TEHRAN (Iran News) – High salinity of Lake Urmia reduces flamingo population. The population of flamingos in Lake Urmia National Park has decreased by 30 to 35 percent due to the lack of proper living conditions, mainly as a result of the lake’s high salinity, Omid Yousefi, head of the wildlife surveillance of West Azarbaijan’s department of environment, stated.
Noting that this year, 35 to 40 thousand flamingos were counted in Lake Urmia islands, he highlighted that in recent years, the lake was host to 50 to 60 thousand flamingos, which significantly dropped this year due to lack of living conditions and high salt concentration.
In previous years, the annual increase in the population of flamingos and the presence of other bird species increased by an average of about 10 to 15 percent, he said adding, the existence of suitable biological conditions, especially food availability and habitat security, in the early months of this year had caused flamingos to breed, but unfortunately hypersalinity of the lake had a negative impact on the population.
According to field studies, the population of birds in this habitat has decreased significantly, although the flamingo chicks of the remaining population, which feed mainly on Artemia, are hatching.
Teams of experts and rangers are currently collecting trapped birds inside the lake and releasing them into surrounding wetlands after washing the salt that settled on their bodies, he explained.
Flamingos are a type of wading bird in the family Phoenicopteridae, four flamingo species are distributed throughout the Americas, including the Caribbean, and two species are native to Africa, Asia, and Europe.
Flamingos are very social birds; they live in colonies whose population can number in the thousands. These large colonies are believed to serve three purposes for the flamingos: avoiding predators, maximizing food intake, and using scarcely suitable nesting sites more efficiently. Before breeding, flamingo colonies split into breeding groups of about 15 to 50 birds.
Lake Urmia condition
Shared between West Azarbaijan and East Azarbaijan provinces in northwestern Iran, Lake Urmia, was once the largest salt-water lake in West Asia. It was home to many migratory and indigenous animals including flamingos, pelicans, egrets, and ducks, and attracted hundreds of tourists every year who had bathed in the water to take advantage of the therapeutic properties of the lake.

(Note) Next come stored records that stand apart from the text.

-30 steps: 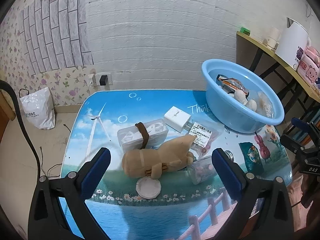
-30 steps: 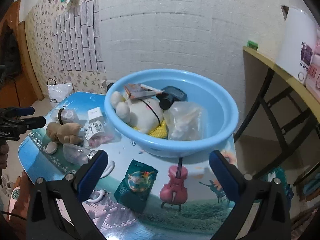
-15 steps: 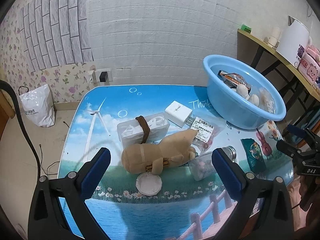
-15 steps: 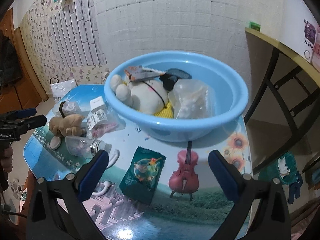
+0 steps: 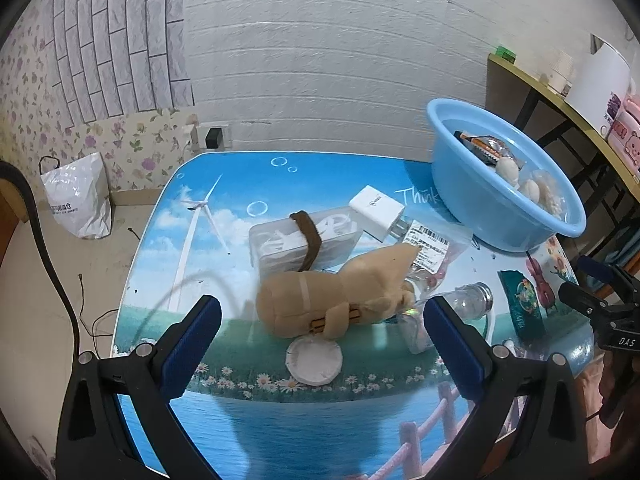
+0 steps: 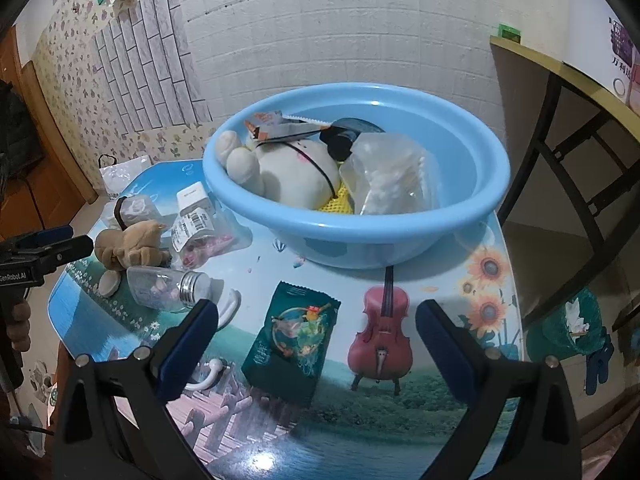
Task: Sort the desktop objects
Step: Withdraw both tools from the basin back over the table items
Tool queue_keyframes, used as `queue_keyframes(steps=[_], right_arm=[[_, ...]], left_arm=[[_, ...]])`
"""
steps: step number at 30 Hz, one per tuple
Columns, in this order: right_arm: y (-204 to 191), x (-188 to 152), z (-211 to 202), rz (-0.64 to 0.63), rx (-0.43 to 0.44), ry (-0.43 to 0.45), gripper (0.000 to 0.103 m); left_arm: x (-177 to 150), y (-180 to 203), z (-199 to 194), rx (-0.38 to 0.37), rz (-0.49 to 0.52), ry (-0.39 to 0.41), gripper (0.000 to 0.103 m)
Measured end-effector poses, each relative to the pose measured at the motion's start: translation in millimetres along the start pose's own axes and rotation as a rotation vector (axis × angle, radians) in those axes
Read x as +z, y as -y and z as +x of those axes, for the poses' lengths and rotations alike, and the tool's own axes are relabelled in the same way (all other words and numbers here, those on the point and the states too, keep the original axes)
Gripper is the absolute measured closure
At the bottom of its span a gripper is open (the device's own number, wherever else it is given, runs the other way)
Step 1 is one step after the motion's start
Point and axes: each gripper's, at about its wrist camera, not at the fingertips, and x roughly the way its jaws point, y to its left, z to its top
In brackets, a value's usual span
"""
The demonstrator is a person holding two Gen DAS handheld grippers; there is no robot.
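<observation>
Both grippers backed off slightly | tan plush toy (image 5: pixel 336 300) lying sideways, strapped | fingers (image 5: pixel 192 344) spread, empty

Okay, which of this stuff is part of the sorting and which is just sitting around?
Part of the job: blue basin, tan plush toy, white charger, clear bottle, green packet.
Just lying about: white plastic bag, wall socket, side shelf.
</observation>
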Motion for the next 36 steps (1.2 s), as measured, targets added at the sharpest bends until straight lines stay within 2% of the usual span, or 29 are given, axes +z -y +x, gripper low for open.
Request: queue_keyframes(steps=[5,32,36], right_arm=[[-1.5,2.4,4.8,0.006,-0.002,-0.012,0.008],[-14.4,3.3,26.5,0.001,0.001,-0.071,0.008],[-16.3,3.5,29.1,-0.001,0.001,-0.079,0.008]], left_arm=[[-1.2,-9.5,3.2,0.011,-0.012,-0.007,0.002],[-27.7,-51.4,30.7,0.046,-0.054,-0.087,0.002],[-30.6,-52.2,33.3,0.017,-0.053,-0.091,0.002]])
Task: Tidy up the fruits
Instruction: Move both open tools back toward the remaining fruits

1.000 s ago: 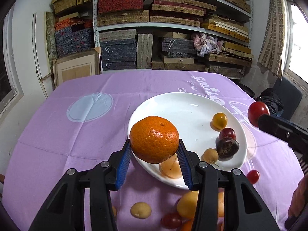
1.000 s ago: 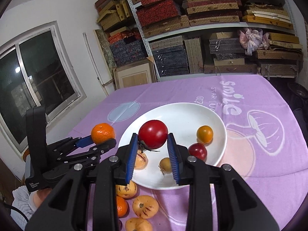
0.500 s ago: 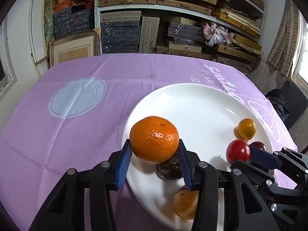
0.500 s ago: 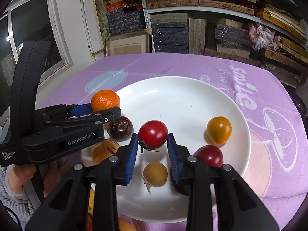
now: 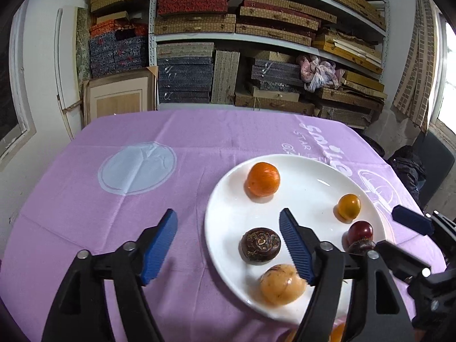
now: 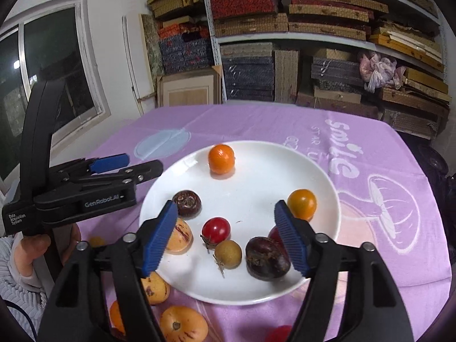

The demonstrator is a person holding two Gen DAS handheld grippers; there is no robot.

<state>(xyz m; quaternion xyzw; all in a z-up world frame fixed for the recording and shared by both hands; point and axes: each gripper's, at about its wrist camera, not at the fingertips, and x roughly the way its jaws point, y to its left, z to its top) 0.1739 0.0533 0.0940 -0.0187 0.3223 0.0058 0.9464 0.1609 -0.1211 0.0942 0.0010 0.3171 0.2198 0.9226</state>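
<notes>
A white plate (image 5: pixel 310 182) (image 6: pixel 256 188) on the purple cloth holds an orange mandarin (image 5: pixel 262 179) (image 6: pixel 221 159), a red tomato (image 6: pixel 216 230), a yellow-orange tomato (image 5: pixel 347 207) (image 6: pixel 302 203), a dark passion fruit (image 5: pixel 260 244) (image 6: pixel 186 202), a pale melon-like fruit (image 5: pixel 282 283) (image 6: pixel 178 236), a small brown fruit (image 6: pixel 228 253) and a dark purple fruit (image 6: pixel 266 258). My left gripper (image 5: pixel 228 242) is open and empty over the plate's left rim; it also shows in the right wrist view (image 6: pixel 114 165). My right gripper (image 6: pixel 225 238) is open and empty above the red tomato.
Several loose fruits lie on the cloth in front of the plate, among them pale striped ones (image 6: pixel 182 325) (image 6: pixel 154 287) and an orange one (image 6: pixel 115 316). Shelves of stacked boxes (image 5: pixel 256 42) stand behind the table. A window (image 6: pixel 42 71) is at the left.
My left gripper opened, left the mandarin on the plate's far side and drew back. My right gripper opened, left the red tomato on the plate and pulled back.
</notes>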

However, decades of long-standing drought spells and elevated hot summer temperatures that speed up evaporation as well as increased water demands in the agriculture sector shrank the lake drastically. In 1999 the volume of water which was at 30 billion cubic meters drastically decreased to half a billion cubic meters in 2013. Moreover, the lake surface area of 5,000 square kilometers in 1997 shrunk to one-tenth of that to 500 square kilometers in 2013.
Lake’s surface area has now reached up to 2,917 square kilometers, indicating 1,582 square kilometers increase in comparison to 2013 when the Lake Urmia Restoration Program began.
The level of Lake Urmia has reached 1,271 meters, which indicates an increase of over 1.39 meters compared to the lowest volume recorded. However, it still needs 9.5 billion cubic meters of water to reach its ecological level.
The above normal levels of rain came to help conservation measures to preserve Lake Urmia, but, this year, the drought and low rainfall are threatening the lake again.